If you worry about Lebensraum you should be working urgently to control and make toothless the only country thats actually doing Lebensraum, not live in made up stories with of your own making that have absolutely zero even speculative sense and getting scared off of them.
> Why not? Then I should in WW2 times have said we must oppose jews and work our hardest to disarm jews and their defenders. Hitler did Lebensraum? I don't vouch for the incentives nor actions of Israel.
I don't understand your argument?
> You seem to have some kind of hallucinatory issue where you see chemical weapons where there are none, and accuse a country that has never done and shown no signs of Lebensraum of doing so while completely ignoring the only country in that region actively doing Lebensraum.
If you believe such discussion would be fruitful I am more than willing to describe what I see when, and how I collate evidence and arrive at my conclusions. I did ask you if you watched the long multi-segment version of Mahsa Amini at the fashion police, or just a short one.
Also take note that anyone else reading along will think it strange that of all possible manners of dying you mentioned the right mode before I mentioned it to you, basically saying you also see it.

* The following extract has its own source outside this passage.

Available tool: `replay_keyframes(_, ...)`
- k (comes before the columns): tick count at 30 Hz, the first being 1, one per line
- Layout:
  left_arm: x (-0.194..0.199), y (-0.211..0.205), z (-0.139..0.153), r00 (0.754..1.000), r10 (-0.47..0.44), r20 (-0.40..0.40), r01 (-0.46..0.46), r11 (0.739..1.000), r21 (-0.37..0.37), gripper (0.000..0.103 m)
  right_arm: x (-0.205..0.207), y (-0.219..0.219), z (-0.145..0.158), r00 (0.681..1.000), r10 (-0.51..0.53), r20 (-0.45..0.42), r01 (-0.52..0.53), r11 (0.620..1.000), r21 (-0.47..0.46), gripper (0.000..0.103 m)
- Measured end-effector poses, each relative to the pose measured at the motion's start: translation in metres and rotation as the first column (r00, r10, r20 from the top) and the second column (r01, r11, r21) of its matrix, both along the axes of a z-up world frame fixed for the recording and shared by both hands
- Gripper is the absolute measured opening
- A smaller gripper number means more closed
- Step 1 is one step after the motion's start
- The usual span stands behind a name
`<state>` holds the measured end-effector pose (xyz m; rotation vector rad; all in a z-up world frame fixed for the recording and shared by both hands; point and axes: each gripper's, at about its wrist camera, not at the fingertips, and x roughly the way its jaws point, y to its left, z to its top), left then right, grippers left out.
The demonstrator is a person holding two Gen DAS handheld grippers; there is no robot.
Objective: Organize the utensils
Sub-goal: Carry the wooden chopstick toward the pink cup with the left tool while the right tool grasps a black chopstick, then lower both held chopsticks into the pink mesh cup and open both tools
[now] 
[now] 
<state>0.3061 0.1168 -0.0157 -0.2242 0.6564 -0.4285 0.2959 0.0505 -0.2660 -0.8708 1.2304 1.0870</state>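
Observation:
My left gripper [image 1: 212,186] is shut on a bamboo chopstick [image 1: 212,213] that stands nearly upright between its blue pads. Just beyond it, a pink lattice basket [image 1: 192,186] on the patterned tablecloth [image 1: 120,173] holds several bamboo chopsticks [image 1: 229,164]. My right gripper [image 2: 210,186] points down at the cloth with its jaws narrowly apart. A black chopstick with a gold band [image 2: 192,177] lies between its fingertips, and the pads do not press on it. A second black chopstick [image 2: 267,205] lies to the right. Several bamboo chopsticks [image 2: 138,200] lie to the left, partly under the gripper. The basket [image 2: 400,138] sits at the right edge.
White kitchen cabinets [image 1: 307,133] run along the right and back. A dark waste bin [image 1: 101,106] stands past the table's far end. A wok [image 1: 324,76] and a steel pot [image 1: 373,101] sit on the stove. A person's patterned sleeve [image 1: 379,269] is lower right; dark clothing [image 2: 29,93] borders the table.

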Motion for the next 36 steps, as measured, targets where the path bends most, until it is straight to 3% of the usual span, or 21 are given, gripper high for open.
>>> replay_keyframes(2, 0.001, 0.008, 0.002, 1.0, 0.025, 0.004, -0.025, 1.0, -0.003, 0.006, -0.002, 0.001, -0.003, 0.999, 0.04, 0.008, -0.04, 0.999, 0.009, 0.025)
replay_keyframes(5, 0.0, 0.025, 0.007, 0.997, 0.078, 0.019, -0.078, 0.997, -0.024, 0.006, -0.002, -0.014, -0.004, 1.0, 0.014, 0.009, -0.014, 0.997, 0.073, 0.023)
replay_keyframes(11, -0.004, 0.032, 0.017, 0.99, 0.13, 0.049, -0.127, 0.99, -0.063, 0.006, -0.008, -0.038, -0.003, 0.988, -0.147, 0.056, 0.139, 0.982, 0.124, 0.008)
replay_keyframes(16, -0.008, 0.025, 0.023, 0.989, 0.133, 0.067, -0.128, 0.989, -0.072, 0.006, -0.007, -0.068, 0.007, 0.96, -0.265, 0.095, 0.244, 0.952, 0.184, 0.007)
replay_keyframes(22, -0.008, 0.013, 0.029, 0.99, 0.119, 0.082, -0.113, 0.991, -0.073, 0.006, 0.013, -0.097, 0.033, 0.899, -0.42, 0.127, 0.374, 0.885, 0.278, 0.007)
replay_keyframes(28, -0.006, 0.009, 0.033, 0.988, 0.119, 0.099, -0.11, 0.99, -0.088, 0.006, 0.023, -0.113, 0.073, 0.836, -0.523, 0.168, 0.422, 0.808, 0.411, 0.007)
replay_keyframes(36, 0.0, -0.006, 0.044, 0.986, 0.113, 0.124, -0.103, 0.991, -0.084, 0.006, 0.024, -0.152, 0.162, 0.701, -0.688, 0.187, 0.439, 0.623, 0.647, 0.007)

It seems you don't understand the concept of lebensraum, I'm not worried about European lebensraum you seem to be referring to: while we failed to learn our lesson after WW1, the mandatory education programmes after WW2 seem to have worked much better, and European nations haven't been lobbing chemical weapons at each other for roughly 100 years now, it works, and we know it works, we disapprove of Iran's regime, not because of their religion (there are muslims in the West as well), not because of skin tone, nor because of the oil under their feet, we disapprove of Iran's regime because we recognize our former collective selves (by education, since almost every direct witness has withered away by the passage of time).
I'm worried about Iran's concept of "lebensraum" involving the capability to threaten Europe with nuclear weapons. Yes Russia, Pakistan, India, China, ... can already do that. Our inability to disarm established nuclear powers should not be confused for acceptance of upcoming nuclear powers. If we can nip those in the bud, we could, we should and I assure you we will.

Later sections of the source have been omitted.